Liu et al. (2012) studied 5 affected members of a 4-generation Chinese family with nonsyndromic adRP. Night blindness was always the presenting symptom and the age at onset was between 10 and 15 years. Affected members also reported gradual decline in visual acuity and progressive visual field loss in the fifth decade of life. Funduscopic examination showed typical changes of RP, and ERGs showed reduced or nonrecordable responses. Angle-closure glaucoma was also diagnosed in the fifth decade of life in 2 affected women: examination of 1 of the women revealed a shallow anterior chamber and an enlarged cup-to-disc ratio in both eyes; examination in the other woman could not be performed due to bulbous keratopathy.

Mapping

By genomewide scan of a Chinese family with autosomal dominant retinitis pigmentosa (adRP), Zhao et al. (2006) identified a candidate disease locus, RP33, on chromosome 2q11.2 (maximum multipoint lod score of 4.69 at marker D2S2222). Haplotype analysis defined a 4.8-cM (9.5-Mb) interval at 2cen-q12.1 between D2S2159 and D2S1343. Molecular analysis excluded mutations in the SEMA4C (604462), CNGA3 (600053), HNK1ST (CHST10; 606376), and MERTK (604705) genes.

In a 4-generation Chinese family segregating adRP, Li et al. (2010) performed a screen for 17 known adRP loci, obtaining negative lod scores with all markers except on chromosome 2. Fine mapping with additional markers at chromosome 2q11 yielded maximum 2-point lod scores of 3.5 and 3.46 at D2S2333 and D2S2216, respectively (theta = 0 for both). Haplotype analysis and recombination events narrowed the critical region to an interval between D2S286 proximally and D2S347 distally.

Molecular Genetics

In a 4-generation Chinese family with adRP mapping to chromosome 2cen-q12.1, previously studied by Zhao et al. (2006), Zhao et al. (2009) analyzed the candidate gene SNRNP200 and identified a heterozygous missense mutation (S1087L; 601664.0001) that segregated fully with the disease and was not found in 400 controls.

In a 4-generation Chinese family with adRP mapping to chromosome 2q11, Li et al. (2010) sequenced the SNRNP200 (ASCC3L1) gene and identified a heterozygous missense mutation (R1090L; 601664.0002) that segregated with the disease and was not found in 100 ethnically matched controls.

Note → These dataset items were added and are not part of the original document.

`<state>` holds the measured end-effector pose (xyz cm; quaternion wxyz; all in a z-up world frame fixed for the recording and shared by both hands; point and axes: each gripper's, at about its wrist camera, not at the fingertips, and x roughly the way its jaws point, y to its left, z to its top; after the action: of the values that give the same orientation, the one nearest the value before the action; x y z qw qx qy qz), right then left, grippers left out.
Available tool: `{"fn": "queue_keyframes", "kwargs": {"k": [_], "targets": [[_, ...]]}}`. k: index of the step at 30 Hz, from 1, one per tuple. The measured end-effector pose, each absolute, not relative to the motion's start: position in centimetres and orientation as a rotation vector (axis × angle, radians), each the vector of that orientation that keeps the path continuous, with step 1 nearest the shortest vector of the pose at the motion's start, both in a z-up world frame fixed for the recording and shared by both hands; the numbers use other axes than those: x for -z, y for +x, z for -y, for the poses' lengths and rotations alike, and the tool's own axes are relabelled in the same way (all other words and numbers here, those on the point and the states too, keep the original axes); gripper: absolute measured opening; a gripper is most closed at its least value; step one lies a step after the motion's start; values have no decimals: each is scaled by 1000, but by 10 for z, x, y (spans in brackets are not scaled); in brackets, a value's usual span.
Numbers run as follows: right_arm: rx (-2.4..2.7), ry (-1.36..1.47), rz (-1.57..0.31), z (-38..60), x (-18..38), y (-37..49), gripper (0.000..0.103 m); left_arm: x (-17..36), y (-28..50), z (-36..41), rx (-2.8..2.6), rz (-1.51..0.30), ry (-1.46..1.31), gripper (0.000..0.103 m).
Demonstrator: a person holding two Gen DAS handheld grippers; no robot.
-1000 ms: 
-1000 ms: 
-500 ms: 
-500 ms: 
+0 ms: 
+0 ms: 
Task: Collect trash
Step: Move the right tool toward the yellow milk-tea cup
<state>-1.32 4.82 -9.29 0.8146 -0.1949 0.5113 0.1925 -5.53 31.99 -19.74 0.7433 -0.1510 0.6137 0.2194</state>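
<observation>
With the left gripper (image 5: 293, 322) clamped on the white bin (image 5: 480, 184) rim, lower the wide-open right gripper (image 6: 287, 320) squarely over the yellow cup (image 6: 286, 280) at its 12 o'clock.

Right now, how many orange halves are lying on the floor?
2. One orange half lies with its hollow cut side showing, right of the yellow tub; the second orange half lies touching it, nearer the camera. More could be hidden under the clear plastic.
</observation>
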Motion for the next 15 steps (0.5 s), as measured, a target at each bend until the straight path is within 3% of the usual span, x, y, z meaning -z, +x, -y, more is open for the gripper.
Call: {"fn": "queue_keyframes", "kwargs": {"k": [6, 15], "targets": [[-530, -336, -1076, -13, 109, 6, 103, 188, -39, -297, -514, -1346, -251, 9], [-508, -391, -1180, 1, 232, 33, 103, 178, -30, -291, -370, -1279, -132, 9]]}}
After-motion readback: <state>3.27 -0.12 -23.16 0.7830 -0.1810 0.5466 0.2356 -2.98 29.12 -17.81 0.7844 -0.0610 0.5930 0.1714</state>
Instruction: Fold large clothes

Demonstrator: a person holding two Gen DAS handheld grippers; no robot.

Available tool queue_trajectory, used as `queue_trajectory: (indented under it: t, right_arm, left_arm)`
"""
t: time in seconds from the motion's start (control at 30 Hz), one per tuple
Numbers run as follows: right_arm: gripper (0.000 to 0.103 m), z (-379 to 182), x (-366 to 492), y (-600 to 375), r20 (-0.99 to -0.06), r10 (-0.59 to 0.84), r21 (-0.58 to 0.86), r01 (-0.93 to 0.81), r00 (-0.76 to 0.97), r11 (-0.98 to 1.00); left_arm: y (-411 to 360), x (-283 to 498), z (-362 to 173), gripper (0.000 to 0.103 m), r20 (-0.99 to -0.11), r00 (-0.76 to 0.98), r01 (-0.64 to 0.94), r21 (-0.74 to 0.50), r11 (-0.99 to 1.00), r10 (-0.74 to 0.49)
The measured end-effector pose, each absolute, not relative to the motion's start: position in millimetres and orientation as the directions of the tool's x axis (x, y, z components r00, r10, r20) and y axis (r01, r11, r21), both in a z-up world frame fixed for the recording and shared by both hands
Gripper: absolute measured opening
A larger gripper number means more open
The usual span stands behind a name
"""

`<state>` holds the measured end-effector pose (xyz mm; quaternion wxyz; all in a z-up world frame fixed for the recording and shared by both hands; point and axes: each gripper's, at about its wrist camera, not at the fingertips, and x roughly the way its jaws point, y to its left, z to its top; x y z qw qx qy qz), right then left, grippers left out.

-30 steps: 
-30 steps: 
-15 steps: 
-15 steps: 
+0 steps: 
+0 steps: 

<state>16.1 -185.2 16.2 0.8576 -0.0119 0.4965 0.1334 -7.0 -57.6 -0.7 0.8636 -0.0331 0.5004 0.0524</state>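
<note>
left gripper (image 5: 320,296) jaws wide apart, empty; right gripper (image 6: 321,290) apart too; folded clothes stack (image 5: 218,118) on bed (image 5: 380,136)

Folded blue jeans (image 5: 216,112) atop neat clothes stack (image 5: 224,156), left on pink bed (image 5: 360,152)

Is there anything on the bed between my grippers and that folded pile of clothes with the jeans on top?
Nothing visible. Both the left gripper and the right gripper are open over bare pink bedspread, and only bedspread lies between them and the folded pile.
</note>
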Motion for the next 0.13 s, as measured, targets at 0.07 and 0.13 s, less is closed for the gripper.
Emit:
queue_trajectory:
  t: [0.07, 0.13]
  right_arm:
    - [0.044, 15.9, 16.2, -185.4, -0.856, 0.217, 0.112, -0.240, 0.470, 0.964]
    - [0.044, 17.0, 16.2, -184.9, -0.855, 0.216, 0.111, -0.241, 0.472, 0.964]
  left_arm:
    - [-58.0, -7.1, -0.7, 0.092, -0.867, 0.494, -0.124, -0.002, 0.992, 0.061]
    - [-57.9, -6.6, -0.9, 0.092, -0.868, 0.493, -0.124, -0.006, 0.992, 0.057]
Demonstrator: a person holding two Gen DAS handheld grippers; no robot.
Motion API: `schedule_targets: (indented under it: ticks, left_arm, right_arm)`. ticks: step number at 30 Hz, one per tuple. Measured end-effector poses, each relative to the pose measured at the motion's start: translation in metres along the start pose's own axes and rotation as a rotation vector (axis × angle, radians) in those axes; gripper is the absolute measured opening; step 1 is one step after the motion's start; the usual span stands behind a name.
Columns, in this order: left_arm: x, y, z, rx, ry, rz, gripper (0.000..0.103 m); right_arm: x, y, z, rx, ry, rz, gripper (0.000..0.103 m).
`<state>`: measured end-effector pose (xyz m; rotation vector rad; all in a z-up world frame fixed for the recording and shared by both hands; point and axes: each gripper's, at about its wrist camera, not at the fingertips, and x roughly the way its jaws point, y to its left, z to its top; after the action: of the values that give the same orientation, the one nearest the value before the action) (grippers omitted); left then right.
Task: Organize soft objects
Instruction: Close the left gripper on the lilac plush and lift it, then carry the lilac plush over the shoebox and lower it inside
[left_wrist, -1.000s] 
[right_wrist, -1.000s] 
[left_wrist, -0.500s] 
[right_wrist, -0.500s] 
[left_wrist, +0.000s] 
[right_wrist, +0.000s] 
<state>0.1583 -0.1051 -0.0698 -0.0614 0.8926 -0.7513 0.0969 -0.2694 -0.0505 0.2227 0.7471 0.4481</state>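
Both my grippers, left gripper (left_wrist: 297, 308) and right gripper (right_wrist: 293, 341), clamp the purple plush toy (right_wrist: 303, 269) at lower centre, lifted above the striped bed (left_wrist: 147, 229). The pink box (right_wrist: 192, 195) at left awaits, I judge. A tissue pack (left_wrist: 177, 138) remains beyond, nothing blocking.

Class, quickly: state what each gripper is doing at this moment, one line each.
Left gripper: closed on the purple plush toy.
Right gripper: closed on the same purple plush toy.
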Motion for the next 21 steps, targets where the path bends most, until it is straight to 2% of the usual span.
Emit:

Liu et al. (2012) performed exome sequencing in the proband of a 4-generation Chinese family with adRP and identified a heterozygous missense mutation in the SNRNP200 gene (Q885E; 601664.0003) that segregated with disease in the family and was not found in 100 controls. Two affected individuals were also diagnosed with angle-closure glaucoma; Liu et al. (2012) noted that the association might be fortuitous.